高岑听出正是林牧的声音,起身正欲拔剑挑逗他一番,又想起宋隐此时没有了武功,不好惹着他伤心,又硬生生得将剑柄按回去,朝着林牧呵斥道:“你一大早去哪了!”

    说话间林牧已来到了几人面前,双臂抱在胸前,口中还叼着一根狗尾巴草。

    “小爷我去教坊司了!”林牧嘴一撇,将狗尾巴草吐出。

    “啊!”曾川和高岑异口同声,看了看林牧又望了望宋隐。

    “看什么?”林牧推开二人,径自上前坐下,自己倒了茶一饮而尽,全然不顾围过来的曾川和高岑二人问东问西。

    “去教坊司还渴着回来?”高岑奚落道,“还是哪里没有你的好茶?”

    林牧摆摆手,“收费太贵了,我没舍得点茶水。
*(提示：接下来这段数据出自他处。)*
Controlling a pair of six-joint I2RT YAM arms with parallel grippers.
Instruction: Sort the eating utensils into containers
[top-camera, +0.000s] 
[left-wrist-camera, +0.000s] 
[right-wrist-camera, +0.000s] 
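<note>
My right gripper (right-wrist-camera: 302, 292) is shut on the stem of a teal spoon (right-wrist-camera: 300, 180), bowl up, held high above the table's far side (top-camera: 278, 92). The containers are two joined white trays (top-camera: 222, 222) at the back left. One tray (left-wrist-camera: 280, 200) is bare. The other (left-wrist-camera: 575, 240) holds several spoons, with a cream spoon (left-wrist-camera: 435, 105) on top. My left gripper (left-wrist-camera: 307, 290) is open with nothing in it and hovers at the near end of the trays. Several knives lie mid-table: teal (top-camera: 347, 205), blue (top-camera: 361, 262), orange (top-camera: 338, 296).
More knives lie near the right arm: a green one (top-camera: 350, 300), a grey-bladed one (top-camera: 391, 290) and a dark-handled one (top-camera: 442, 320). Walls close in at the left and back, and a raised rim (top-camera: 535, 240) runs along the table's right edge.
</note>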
”

    “切。”高岑冷冷一笑,“若是王妃知道了铁定打死你!”

    宋隐清了清嗓子,低声道,“我让他去的。”

    “啊!”高岑和曾川又叫了一声。

    林牧双手一摊,摆出一脸得意的样子:“在下这是奉命行事。”

    宋隐被两人盯得全身发凉,于是结巴道:

    “曾川……你……你快去给固安郡王府回信吧,高……高岑……你去……”

    “去哪?”高岑疑惑地挠挠头。

    “去给我母亲说后天去报恩寺的事情,快去!”

    高岑和曾川各自领命退下,宋隐这才问道:“你亲自去了教坊司?”

    “那当然没有!”林牧耸了耸肩,“满永安的人都知道我是王爷的人,我去了目标太大,若是被宋则那个老匹夫知道了肯定要抓着你不放了,我找了个护卫中机灵的混进去了。”

    宋则,是固安郡王的名字。

    “见到了?”

    林牧点点头,“见到了,但是情况不太好。”

    “人活着就行。”宋隐松了口气。

    “殿下,你还是别淌这趟浑水了吧。”林牧忽然严肃,“定国公府的事情……过去就都过去了吧。”

    宋隐抬眸,望着林牧的脸。

    “之前我得了云州白春林死讯的信,你一直引导我相信劫持的事情就是云州山民见利起义,目的就是不想让我想深是吧?”

    林牧未答,沉默算是承认。

    “你觉察到了云州一事,官眷被劫持一事,背后可能会牵连错综势力,所以才想要阻拦我吧?”

    宋隐自顾自说道。

    “没错,”林牧一笑。

    “为何?”宋隐蹙眉,“你同我上过战场,就能知定国公府世代忠勇不易,若是他们真的有冤屈……”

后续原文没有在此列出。